### PROBLEM STATEMENT
Exactly as written, restate the material below from its first line through the line containing "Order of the", and stop there.

### EXERCISE MATERIALS
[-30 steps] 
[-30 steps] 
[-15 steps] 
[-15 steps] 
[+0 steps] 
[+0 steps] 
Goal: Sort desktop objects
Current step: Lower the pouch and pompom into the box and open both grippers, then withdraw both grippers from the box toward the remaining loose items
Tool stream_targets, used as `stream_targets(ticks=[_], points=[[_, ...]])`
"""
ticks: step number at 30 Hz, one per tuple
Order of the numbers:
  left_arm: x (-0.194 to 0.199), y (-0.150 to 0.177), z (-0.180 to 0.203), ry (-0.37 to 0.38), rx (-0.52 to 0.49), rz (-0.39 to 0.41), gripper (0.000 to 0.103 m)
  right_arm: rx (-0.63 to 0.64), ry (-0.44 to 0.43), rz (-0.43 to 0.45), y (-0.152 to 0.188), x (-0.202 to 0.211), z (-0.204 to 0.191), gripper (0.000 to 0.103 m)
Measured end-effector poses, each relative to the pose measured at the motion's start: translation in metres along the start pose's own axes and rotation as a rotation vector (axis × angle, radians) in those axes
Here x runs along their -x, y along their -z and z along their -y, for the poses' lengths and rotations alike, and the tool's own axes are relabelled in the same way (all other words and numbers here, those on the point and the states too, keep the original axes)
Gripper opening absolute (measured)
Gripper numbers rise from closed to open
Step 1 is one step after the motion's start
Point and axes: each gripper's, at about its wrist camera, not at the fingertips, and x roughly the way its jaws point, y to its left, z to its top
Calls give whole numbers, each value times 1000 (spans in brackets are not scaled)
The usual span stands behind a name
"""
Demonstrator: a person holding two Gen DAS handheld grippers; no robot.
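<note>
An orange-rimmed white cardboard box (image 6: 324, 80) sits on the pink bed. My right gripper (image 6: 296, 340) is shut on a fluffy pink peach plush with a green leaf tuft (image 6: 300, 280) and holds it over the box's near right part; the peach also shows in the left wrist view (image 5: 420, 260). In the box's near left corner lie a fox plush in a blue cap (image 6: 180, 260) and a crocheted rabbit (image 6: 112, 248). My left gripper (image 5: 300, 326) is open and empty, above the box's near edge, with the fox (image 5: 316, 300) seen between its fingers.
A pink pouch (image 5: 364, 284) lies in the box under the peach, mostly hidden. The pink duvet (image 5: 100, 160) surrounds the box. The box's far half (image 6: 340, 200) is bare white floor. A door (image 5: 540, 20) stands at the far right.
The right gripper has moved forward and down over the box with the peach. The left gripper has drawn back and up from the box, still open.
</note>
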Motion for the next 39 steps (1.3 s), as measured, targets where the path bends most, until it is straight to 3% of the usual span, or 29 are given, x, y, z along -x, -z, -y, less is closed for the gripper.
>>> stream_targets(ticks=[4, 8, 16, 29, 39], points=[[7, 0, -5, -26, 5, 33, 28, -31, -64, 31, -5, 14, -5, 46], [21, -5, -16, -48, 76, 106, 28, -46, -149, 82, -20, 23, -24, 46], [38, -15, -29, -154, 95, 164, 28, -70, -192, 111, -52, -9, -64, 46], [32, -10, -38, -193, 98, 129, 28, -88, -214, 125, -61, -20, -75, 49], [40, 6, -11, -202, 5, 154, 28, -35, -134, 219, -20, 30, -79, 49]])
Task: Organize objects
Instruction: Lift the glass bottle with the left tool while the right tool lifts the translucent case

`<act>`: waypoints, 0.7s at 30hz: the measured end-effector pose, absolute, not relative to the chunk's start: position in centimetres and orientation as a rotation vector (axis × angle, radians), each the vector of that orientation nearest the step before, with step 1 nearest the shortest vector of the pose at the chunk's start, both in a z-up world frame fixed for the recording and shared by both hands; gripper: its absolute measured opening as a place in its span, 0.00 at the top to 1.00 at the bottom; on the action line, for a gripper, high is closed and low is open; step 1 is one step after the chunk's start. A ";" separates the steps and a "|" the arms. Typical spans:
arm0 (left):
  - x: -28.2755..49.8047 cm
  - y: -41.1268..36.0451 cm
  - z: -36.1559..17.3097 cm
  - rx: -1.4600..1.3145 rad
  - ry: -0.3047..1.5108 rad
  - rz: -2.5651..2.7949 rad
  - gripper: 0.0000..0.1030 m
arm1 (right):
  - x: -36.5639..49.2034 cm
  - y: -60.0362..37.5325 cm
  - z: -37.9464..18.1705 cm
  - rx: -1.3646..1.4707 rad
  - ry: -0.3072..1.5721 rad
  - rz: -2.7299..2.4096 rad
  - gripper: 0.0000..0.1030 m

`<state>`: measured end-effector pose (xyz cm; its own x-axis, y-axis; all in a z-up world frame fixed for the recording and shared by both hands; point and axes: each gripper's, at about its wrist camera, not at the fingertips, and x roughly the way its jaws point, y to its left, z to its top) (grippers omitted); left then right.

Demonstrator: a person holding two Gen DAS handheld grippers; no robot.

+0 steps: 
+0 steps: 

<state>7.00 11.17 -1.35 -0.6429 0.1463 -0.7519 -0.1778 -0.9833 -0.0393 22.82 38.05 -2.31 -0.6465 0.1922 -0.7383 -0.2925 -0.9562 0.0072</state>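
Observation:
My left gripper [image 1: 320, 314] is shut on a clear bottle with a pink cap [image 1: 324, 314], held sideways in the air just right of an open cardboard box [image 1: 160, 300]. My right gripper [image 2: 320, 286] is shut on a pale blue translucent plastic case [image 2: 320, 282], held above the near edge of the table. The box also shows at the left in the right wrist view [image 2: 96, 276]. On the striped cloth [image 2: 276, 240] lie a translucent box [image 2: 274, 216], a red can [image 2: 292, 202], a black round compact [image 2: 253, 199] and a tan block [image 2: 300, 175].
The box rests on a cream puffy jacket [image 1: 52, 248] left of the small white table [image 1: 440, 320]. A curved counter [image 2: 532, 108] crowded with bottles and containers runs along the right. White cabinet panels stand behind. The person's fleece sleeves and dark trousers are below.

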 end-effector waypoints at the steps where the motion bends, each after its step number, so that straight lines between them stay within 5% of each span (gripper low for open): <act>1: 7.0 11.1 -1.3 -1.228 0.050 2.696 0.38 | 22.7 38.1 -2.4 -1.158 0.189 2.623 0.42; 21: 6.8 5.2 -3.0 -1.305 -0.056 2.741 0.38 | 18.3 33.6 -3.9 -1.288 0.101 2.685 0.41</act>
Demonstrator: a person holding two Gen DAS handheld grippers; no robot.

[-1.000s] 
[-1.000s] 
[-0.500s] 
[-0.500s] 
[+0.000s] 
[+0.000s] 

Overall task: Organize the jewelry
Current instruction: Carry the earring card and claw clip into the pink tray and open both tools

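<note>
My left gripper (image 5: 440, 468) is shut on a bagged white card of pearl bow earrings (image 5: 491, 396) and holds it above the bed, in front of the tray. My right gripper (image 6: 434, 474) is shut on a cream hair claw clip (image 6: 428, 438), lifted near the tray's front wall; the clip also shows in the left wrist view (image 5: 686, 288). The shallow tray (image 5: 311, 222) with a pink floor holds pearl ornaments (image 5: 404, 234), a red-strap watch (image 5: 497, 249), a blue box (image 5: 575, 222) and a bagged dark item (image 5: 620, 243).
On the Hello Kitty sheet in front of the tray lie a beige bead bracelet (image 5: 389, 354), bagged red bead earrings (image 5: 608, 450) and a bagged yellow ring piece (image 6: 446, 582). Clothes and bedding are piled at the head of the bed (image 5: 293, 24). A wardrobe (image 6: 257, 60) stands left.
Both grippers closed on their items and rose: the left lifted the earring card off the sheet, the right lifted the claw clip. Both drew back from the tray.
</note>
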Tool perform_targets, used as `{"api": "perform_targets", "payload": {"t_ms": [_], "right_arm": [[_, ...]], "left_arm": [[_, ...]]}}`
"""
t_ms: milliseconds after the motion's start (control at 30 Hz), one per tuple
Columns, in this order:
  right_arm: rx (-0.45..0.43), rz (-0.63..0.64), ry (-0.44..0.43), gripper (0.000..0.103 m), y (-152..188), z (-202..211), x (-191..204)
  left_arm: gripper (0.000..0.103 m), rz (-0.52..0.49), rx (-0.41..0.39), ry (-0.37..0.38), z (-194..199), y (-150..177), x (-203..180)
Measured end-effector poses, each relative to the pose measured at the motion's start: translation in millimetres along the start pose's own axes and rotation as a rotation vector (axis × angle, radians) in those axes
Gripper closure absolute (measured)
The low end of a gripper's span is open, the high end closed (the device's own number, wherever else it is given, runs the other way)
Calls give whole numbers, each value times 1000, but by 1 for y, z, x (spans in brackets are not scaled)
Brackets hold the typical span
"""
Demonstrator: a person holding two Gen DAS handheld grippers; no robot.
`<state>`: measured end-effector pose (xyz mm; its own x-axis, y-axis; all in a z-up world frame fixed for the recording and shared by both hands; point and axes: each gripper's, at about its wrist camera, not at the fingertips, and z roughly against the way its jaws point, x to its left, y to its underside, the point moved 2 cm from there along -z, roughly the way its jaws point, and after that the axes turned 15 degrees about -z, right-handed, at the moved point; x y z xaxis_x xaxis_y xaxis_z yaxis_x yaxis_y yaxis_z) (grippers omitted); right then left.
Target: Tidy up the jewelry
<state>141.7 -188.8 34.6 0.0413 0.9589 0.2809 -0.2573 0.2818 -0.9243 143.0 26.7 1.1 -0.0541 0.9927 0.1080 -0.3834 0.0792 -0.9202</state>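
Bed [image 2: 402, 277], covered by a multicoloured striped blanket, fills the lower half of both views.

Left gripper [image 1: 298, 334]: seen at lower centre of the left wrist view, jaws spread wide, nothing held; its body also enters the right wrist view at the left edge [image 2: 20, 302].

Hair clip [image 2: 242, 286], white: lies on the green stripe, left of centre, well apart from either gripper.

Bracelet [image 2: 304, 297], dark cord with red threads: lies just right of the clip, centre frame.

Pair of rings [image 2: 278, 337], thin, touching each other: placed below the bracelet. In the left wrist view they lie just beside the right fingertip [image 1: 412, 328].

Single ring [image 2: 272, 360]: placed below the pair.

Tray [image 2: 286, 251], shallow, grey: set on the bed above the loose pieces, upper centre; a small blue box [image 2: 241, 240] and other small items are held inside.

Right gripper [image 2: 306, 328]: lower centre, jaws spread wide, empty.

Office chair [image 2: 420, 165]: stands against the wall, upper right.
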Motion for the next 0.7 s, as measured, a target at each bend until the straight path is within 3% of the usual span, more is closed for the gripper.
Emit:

### ANSWER TO THIS PROBLEM
[-30 steps] 
[-30 steps] 
[-15 steps] 
[-15 steps] 
[+0 steps] 
[+0 steps] 
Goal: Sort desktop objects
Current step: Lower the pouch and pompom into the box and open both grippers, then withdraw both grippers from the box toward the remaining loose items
Tool stream_targets, used as `stream_targets(ticks=[_], points=[[_, ...]])`
"""
ticks: step number at 30 Hz, one per tuple
Order of the numbers:

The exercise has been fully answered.